As the noble Baroness, Lady Campbell, suggested in her speech in Committee and today, one of the deepest concerns of people who move from one area to another is the time lapse between assessments. Often their needs are urgent and have not changed, but the process of assessment delays their receipt of care. I am grateful to the noble Baroness, Lady Thornton, for the letter that she sent the other day, in which she made it explicit that there will be a continuity of service pending an assessment by the receiving authority. It should not be incumbent on a receiving authority to carry out an assessment in all cases. Will the Minister clarify that I am right that under the provisions of the Bill and the regulations it will be possible for people to move and for it to be accepted that their needs remain the same? We would not want to put people through an unnecessary process of assessment, which would just waste everybody's time. That is the point of clarification that I wish to hear.

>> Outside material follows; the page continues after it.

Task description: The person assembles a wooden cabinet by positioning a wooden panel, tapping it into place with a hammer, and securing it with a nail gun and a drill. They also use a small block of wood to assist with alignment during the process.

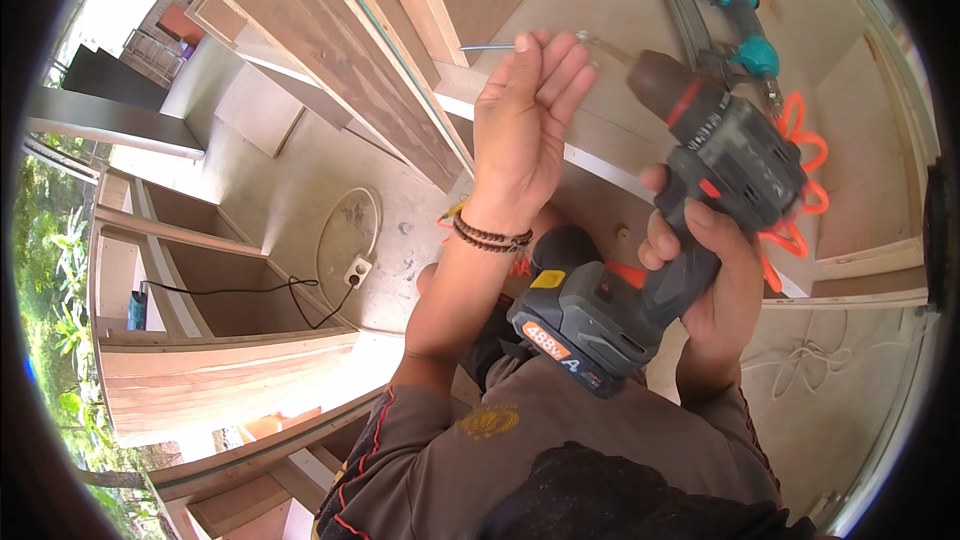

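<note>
My right hand (708,245) is wrapped round the grip of a dark cordless drill (738,165), with its battery pack towards me and its chuck pointing up and left. A thin bit (605,45) sticks out of the chuck, its tip close to the fingers of my left hand. Palm up, my left hand (525,120) has its fingers partly curled and the thumb pressed near the index finger. From there a thin blue-grey rod (487,47) juts out leftwards; its other end is hidden by the fingers. A wooden panel surface lies beyond both hands.
A teal nail gun (735,15) lies on the wooden panel ahead, with a coiled orange air hose (800,160) beside it. Tall boards (330,50) stand at left. An extension socket (358,270) with cords rests on the floor near an open wooden cabinet frame (200,260).
</note>
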The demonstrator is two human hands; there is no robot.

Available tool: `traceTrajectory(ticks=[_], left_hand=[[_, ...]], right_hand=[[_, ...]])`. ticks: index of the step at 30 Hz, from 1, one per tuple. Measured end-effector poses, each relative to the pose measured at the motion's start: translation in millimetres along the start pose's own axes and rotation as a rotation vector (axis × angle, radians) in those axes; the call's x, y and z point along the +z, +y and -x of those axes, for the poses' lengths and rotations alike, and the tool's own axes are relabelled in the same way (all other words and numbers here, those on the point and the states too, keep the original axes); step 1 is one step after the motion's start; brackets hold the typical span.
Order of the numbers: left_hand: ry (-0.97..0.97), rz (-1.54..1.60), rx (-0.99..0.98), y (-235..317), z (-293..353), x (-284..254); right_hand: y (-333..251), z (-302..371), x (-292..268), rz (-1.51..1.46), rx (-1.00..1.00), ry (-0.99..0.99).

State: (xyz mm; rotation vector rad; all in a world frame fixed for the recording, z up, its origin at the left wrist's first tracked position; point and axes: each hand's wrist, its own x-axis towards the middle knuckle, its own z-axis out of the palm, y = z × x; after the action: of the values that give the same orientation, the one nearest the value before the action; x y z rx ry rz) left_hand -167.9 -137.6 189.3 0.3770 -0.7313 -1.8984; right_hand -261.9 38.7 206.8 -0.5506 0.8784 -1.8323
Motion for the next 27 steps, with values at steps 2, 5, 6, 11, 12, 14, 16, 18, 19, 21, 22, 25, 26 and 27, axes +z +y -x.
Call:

The Parliamentary Under-Secretary of State, Department of Health (Baroness Thornton): The noble Baroness, Lady Campbell, has tabled this amendment, supported by the noble Baronesses, Lady Wilkins and Lady Barker, to discuss once again the important matter of portability of care. It is an issue on which she has long campaigned with great determination, and which she again described most eloquently.

Of course, we recognise the potential for disruption to patterns of care, which can be the reality for a disabled person who moves from one local authority to another. The issue is addressed in the forthcoming White Paper as one of the long-term challenges of the care system.

Further to our confirmation in Committee that we would include provision to effect transitional protection in regulations, as the noble Baroness said, I am pleased to confirm that I believe that we can now achieve what has been long proposed: portability of the free personal care element of a package of community care services when someone moves from one authority to another for a transitional period.

In other words, where a person in receipt of free personal care moves from one authority to another, they must continue to be provided with the same package of free personal care as they had before their move, until the new authority has assessed their needs for community care services and decided what services to provide in the light of that assessment. They do not need to make that assessment; that is for them to decide.